Milk and fruits & vegetables are perishables. That makes Mother Dairy’s operations even more complex. Its 110 tankers have to leave early in the morning, must reach the right destinations at the right time, and be back to be cleaned so that they can be ready again to do the next trip – so that Delhi’s milk supply does not dry up.

All of these operations, and the 28 or so quality tests done on milk though the manufacturing and supply chain processes, are run by an SAP system. Mother Dairy also has distributed billing systems and other retail applications across its over 1,000 milk booths and Safal outlets, all critical to smooth functioning.

And despite the enormous challenges on account of the pandemic and lockdown, “we had no downtime at all, not once,” says Annie Mathew, chief information officer at Mother Dairy Fruit & Vegetable.

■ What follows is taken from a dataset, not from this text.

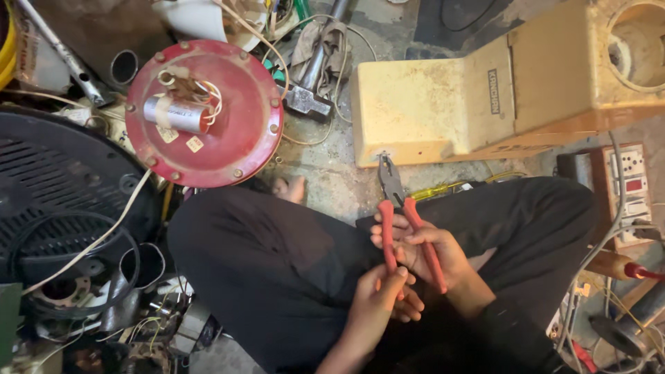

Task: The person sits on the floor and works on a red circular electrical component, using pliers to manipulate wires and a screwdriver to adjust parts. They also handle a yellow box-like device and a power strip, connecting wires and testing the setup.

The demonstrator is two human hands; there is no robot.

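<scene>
Pliers w/ red handles, gripped by right hand, left hand closed on handle end

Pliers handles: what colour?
Red, on the pliers held in both hands; head view, the only one, shows it clearly.

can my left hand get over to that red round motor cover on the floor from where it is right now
Probably yes. The left hand is wrapped on the red-handled pliers over the lap, so it would have to let go. The red motor cover lies past the left knee with only bare floor between.
</scene>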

Monitoring people, their physical health and mental motivation, managing transport, food, ensuring all systems are up, it was all very challenging

Lingraju G Sawkar, GM, GTS, IBM India

Mathew says the IBM team stepped up like none else. “We had other partners who, even though we gave them letters (authorisation letters to operate in the lockdown, given that Mother Dairy’s was an essential service), the people were too scared to step out, not willing to take the risk,” she says. Some of these other partners were also major IT companies.

Lingraju Sawkar, GM in the global technology services (GTS) business at IBM India, says at the core of the partnership were the people who understood the criticality of the Mother Dairy business. “We expect our people to understand the customer’s business very closely, and the implications of the work they do on the customer’s business. The remote operator in Bengaluru who is handling the Mother Dairy operation in Delhi, even if he hasn’t seen the operation, we take the effort to tell him and connect him to Annie’s staff. These really helped,” he says.

Whenever we say, prepare for the worst, we don’t take it so seriously. That attitude will now change. It’s also true that there is nothing you can’t cope with

Annie Mathew, CIO, Mother Dairy Fruit & Vegetable

IBM arranged secure connectivity for all Mother Dairy employees working from home. Mother Dairy’s data centre is in Noida. IBM took state permissions to move a lot of critical spares to the data centre that are otherwise kept in a logistics centre so that any issues could be promptly addressed without worrying about the risks of transport and commute. Some systems needed periodic restarts, without which they slowed down. Those were remotely done.

Governance meetings were done using collaboration tools to solve issues proactively, look at health reports, and ensure teams have sufficient backup.

Teams, Sawkar says, went beyond the call of duty. “Also, technology enabled people to work remotely, and still ensure availability and uptime of infrastructure.” So this is also a story about the value of digitisation.